Session 2: Graph Partitioning and Related
Graph Partitioning for Scalable Distributed Graph Computations
Aydin Buluc, Lawrence Berkeley National Laboratory and
Kamesh Madduri, The Pennsylvania State University, USA
Inter-node communication time constitutes a significant fraction of the execution time of graph algorithms on distributed-memory systems. Global computations on large-scale sparse graphs with skewed degree distributions are particularly challenging to optimize for, as prior work shows that it is difficult to obtain balanced partitions with low edge cuts for these graphs. In this work, we attempt to determine the optimal partitioning and distribution of such graphs, for load-balanced parallel execution of communication-intensive graph algorithms. We use Breadth-First Search (BFS) as a representative example, and derive upper bounds on the communication costs incurred with a two-dimensional partitioning of the graph. We present empirical results for communication costs with various graph partitioning strategies, and also obtain parallel BFS execution times for several large-scale DIMACS Challenge graph instances on a large supercomputing platform. Our performance results indicate that for several graph instances, reducing work and communication imbalance among partitions is more important than minimizing the total edge cut.
Shape Optimizing Load Balancing for Parallel Adaptive Numerical Simulations Using MPI
Henning Meyerhenke, Karlsruhe Institute of Technology, Germany
Load balancing is an important requirement for the efficient execution of numerical simulations on parallel computers. In particular when the simulation domain changes over time, the mapping of computational tasks to processors needs to be modified accordingly. Most state- of-the-art libraries addressing this problem are based on graph repartitioning with a parallel variant of the Kernighan-Lin (KL) heuristic. The KL approach has a number of drawbacks, including the optimized metric and solutions with undesirable properties.
Here we further explore the promising diffusion-based multilevel graph partitioning algorithm DibaP. We describe the evolution of the algorithm and report on its MPI implementation PDibaP for parallelism with distributed memory. PDibaP is targeted at small to medium scale parallelism with dozens of processors. The presented experiments use graph sequences that imitate adaptive numerical simulations. They demonstrate the applicability and quality of PDibaP for load balancing by repartitioning on this scale.
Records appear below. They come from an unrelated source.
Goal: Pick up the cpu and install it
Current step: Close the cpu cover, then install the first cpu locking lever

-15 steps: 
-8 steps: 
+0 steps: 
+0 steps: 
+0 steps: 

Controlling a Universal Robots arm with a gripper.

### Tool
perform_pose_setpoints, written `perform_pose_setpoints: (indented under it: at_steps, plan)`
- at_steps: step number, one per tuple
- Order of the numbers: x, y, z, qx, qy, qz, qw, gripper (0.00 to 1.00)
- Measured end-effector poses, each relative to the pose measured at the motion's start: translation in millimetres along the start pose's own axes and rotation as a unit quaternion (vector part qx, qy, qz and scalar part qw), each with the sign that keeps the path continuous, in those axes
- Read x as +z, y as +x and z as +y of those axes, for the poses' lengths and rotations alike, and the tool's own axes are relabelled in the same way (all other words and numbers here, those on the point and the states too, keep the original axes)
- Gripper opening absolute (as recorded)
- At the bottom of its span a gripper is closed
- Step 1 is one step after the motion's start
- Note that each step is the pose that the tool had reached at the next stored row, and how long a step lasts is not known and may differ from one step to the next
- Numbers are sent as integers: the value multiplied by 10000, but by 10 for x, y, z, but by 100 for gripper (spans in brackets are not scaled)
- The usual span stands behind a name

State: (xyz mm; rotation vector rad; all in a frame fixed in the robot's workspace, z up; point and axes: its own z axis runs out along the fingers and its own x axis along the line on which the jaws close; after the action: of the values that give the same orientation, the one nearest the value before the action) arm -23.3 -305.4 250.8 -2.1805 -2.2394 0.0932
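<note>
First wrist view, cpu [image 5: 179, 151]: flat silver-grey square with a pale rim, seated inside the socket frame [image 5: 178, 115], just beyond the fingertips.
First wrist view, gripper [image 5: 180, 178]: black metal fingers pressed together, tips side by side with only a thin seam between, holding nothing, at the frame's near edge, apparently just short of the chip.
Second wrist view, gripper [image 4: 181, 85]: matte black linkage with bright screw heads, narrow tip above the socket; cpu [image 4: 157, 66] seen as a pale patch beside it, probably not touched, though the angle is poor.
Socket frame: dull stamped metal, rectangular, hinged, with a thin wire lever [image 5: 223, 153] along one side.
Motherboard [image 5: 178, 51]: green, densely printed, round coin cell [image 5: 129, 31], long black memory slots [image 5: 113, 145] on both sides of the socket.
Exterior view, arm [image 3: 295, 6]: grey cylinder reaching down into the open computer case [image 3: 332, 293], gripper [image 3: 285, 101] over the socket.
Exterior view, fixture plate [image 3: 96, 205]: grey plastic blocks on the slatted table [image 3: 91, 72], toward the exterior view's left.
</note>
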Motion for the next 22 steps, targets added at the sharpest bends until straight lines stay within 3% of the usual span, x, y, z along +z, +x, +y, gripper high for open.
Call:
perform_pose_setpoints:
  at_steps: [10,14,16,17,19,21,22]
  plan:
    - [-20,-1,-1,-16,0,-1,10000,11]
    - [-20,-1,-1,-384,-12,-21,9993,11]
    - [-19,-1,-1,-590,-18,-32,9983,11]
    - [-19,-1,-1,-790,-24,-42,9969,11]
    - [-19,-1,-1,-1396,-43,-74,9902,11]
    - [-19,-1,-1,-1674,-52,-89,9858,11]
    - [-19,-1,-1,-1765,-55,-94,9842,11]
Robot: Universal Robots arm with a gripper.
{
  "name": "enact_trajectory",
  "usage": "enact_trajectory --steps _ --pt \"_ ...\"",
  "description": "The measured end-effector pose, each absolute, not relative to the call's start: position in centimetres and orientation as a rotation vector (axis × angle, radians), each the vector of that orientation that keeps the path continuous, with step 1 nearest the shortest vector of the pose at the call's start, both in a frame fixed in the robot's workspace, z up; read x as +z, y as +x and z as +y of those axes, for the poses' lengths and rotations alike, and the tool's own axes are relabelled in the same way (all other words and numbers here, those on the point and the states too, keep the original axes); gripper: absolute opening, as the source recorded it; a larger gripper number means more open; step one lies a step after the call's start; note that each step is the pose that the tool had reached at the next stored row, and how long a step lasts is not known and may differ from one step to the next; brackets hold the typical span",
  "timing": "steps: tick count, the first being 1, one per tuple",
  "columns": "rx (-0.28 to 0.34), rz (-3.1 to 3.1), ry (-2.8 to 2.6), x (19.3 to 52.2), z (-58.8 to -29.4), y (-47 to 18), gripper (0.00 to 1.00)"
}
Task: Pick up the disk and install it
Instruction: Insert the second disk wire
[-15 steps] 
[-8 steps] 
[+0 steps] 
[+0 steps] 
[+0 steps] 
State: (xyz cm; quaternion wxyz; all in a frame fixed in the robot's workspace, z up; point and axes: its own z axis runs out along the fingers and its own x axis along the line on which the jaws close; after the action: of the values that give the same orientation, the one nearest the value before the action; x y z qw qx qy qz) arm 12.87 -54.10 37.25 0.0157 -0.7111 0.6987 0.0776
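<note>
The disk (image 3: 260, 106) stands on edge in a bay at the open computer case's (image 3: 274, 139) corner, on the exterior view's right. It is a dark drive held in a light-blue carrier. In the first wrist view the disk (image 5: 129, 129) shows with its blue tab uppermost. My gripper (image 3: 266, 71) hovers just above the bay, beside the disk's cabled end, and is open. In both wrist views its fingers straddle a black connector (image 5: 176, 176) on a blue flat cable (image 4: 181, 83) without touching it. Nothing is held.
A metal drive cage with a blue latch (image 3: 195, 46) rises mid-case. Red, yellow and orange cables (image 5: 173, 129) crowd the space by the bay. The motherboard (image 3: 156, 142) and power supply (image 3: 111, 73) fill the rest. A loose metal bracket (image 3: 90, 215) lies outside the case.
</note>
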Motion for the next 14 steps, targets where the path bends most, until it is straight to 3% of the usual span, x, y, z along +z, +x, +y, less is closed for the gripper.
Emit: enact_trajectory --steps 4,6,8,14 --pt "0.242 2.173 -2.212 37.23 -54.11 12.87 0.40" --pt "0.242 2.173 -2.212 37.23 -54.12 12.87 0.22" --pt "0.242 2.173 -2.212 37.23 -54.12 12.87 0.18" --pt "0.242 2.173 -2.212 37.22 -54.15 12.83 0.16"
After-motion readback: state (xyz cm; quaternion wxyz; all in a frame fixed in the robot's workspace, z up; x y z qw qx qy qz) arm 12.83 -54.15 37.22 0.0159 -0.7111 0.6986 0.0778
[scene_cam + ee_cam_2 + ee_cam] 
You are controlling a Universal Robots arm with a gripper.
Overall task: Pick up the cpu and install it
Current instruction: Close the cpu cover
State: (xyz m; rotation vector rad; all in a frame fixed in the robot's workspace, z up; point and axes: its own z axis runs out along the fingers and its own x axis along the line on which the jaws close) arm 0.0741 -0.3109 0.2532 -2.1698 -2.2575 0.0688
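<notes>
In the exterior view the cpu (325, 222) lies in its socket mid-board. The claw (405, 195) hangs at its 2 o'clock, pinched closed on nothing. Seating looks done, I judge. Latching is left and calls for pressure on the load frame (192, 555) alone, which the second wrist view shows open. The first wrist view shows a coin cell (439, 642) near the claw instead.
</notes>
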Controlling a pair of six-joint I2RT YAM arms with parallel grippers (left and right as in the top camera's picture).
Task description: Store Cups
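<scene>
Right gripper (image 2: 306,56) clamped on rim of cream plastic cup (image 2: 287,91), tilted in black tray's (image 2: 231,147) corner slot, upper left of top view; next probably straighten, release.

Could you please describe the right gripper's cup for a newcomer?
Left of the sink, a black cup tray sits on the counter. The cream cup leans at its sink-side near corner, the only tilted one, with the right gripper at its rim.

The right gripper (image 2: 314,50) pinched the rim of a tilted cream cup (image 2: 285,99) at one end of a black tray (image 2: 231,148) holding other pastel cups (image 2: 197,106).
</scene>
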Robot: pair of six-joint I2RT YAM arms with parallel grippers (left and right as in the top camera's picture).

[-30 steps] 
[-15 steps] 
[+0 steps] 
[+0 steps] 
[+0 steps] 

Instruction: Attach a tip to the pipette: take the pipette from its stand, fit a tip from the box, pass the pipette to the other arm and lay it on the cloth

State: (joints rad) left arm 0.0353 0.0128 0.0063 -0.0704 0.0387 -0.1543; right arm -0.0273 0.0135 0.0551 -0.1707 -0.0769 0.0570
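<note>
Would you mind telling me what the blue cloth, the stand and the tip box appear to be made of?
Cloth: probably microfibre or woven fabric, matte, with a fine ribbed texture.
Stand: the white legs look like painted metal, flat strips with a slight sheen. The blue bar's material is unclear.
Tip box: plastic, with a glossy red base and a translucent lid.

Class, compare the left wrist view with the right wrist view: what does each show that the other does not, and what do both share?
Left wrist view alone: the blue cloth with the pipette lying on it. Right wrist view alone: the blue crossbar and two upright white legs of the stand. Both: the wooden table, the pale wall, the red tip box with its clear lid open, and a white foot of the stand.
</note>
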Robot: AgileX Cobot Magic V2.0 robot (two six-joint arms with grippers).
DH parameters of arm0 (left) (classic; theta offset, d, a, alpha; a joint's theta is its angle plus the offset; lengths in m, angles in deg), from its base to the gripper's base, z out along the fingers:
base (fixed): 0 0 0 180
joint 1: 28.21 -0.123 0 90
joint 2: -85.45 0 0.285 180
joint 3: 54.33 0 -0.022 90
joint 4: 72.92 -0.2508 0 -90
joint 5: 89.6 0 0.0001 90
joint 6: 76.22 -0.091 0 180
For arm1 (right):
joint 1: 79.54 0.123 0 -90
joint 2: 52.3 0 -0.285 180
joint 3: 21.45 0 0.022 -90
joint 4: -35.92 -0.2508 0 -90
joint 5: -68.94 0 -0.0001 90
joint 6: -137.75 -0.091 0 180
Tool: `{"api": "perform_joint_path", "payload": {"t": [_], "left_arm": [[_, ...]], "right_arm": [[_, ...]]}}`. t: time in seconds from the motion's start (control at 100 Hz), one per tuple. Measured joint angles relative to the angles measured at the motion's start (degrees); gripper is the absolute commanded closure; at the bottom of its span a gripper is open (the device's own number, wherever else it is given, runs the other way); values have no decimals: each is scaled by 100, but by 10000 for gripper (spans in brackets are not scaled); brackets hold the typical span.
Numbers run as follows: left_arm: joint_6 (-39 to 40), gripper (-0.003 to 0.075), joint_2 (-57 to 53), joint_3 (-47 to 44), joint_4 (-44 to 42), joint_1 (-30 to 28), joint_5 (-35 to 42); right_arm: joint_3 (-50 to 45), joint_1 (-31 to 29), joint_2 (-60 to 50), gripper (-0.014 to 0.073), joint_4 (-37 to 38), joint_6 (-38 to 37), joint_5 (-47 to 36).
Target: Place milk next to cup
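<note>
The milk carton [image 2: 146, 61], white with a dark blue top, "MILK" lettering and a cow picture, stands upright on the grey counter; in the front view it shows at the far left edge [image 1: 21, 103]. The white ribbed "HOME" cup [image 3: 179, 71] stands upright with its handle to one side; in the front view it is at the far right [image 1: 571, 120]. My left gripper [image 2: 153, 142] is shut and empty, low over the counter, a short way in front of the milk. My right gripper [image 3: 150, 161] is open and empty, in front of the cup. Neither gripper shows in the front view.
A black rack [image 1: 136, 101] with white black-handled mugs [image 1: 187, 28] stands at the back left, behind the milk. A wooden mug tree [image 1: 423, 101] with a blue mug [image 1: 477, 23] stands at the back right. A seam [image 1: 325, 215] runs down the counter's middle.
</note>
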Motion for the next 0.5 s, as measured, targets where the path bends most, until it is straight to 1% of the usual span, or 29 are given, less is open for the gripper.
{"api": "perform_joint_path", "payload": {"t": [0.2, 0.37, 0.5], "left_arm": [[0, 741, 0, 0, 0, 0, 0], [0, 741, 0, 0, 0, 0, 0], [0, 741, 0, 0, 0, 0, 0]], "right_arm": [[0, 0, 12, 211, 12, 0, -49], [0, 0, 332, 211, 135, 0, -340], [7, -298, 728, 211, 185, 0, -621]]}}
Compared to the faster ParMETIS, PDibaPN"s solutions often have partitions with fewer external edges and a smaller communication volume in an underlying numerical simulation.
Scalable and Accurate Algorithm for Graph Clustering
Hristo N. Djidjev, Los Alamos National Labratory, and Melih
Onus, Cankaya University, Turkey
One of the most useful measures of quality for graph clustering is the modularity of the partition, which measures the difference between the number of the edges with endpoints in the same cluster and the expected number of such edges in a random graph. In this paper we show that the problem of finding a partition maximizing the modularity of a given graph G can be reduced to a minimum weighted cut problem on a complete graph with the same vertices as G. We then show that the resulting minimum cut problem can be efficiently solved by adapting existing graph partitioning tools. Our algorithm is accurate and finds a graph clusterings much faster than alternative algorithms that produce a comparable clustering quality.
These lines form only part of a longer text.